As we leave this school, it’s important to remember that our futures aren’t written in ink. They’re written in the choices we make, the risks we take, and the love we give along the way. The next chapter of our lives isn’t about being perfect; it’s about being real. About taking chances, making mistakes, and giving ourselves permission to fail and get back up.
We are stepping into a world that will throw all kinds of challenges our way. We will face rejection, uncertainty, and moments when we feel lost or broken. But those moments do not define us. How we rise from them does.
So, to my classmates—whether we’re celebrating high honors or simply celebrating the fact that we made it here today—I want you to know that you are enough. You are worthy of all the dreams you carry, the hopes that fill your heart. And no grade can ever diminish that.
Whether you finished senior year with a list of accomplishments or barely made it through—you made it. We made it through a system that wanted us to be impressive. Now we get to build a life that’s true. And that deserves to be honored.

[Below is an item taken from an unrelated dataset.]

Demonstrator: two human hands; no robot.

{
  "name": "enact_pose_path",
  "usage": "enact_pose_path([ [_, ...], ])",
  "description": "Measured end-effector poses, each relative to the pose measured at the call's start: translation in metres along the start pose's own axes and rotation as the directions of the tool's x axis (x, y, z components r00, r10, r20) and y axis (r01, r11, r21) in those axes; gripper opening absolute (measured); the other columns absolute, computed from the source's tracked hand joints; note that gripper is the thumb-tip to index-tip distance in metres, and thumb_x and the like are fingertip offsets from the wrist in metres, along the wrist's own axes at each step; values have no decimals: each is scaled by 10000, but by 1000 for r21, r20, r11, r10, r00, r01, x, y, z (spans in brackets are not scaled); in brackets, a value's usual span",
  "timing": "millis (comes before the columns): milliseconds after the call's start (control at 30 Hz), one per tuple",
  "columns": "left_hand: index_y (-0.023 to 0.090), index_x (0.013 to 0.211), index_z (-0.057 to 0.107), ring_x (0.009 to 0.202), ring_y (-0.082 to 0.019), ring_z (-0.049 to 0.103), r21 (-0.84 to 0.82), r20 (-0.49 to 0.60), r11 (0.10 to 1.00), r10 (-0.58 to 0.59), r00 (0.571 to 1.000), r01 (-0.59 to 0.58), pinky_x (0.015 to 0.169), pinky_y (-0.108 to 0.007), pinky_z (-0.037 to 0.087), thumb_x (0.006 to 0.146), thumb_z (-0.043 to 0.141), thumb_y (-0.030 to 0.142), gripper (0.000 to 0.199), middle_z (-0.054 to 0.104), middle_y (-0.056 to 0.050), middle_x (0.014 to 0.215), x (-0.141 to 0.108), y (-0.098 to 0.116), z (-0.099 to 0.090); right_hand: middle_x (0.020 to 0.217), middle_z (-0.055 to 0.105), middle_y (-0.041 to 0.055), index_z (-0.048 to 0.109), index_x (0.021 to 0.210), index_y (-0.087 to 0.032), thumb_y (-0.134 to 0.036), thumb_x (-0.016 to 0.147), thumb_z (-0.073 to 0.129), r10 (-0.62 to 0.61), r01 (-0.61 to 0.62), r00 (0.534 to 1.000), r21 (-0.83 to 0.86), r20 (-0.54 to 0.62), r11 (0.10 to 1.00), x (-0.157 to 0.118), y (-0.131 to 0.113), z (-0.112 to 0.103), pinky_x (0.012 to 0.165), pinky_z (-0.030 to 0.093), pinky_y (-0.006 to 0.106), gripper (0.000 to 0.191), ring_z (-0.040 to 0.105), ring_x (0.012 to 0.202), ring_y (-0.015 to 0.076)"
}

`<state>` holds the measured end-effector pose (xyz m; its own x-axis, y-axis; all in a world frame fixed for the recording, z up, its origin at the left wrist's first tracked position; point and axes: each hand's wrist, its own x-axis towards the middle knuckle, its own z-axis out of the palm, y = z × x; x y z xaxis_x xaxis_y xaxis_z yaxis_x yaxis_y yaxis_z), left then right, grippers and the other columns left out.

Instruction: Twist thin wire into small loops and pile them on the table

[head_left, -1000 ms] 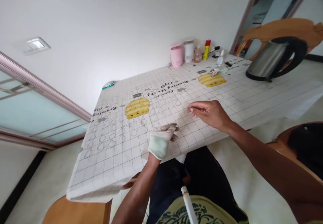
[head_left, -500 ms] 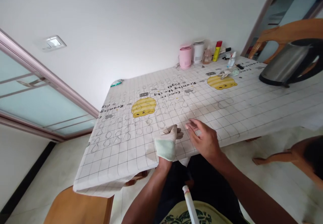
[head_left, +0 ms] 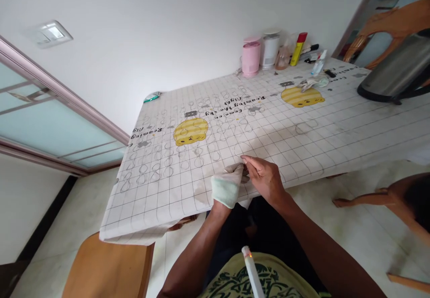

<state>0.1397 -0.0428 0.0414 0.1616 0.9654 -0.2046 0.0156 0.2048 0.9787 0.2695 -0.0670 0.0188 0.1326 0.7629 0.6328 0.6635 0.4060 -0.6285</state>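
Note:
My left hand (head_left: 229, 179), in a white glove with a pale green cuff, is closed near the table's front edge, its fingertips partly hidden. Touching or almost touching it, my bare right hand (head_left: 264, 174) pinches thumb and fingers together. A faint thin wire loop (head_left: 242, 144) curves up from the pinched fingertips; its lower part is hidden between the hands. Many similar thin figure-eight loops (head_left: 199, 160) lie in rows on the checked tablecloth (head_left: 161, 215), left of and beyond my hands. Another thin pair of loops (head_left: 306, 126) rests farther right.
At the back stand a pink canister (head_left: 251, 59), a white canister (head_left: 270, 51), a yellow spray can (head_left: 298, 50) and a spray bottle (head_left: 319, 63). A crumpled glove (head_left: 314, 83) lies before them. A steel kettle (head_left: 389, 74) stands right. A wooden stool (head_left: 107, 266) is at lower left.
My right hand has moved left and closed from a loose curve into a pinch against the gloved left hand. The left hand has shifted slightly right. The camera view has tilted a little.

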Motion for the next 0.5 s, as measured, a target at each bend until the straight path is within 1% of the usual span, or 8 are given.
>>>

If there’s one thing I’ve learned from losing so much this year, it’s that who you are when everything falls apart is who you really are. Not the version with perfect grades. Not the version with the title. Not the version you post when you’re smiling but dying a little inside. The real you is who shows up without applause or a spotlight. Who keeps going with no guarantee that it’ll all work out.
And if no one’s told you this yet—that version of you is already enough.
So here’s how I’m finishing out my senior year: Not with a crown. Not with any title. But with my truth. With all the cracks that let the light in. With a heart that’s been broken and rebuilt. And if you’re sitting here, with your next four years bedazzled on your graduation cap, still thinking you don’t know what comes next, then you’re free to make it mean something.
So cry if you need to. Grieve what you lost. Let go of who you were supposed to be. Then look up, take a breath, and begin. Because this is not the end. It’s the first time we get to write the story ourselves. No grades. No boxes. No ceilings. Just us. Still here. Still becoming.”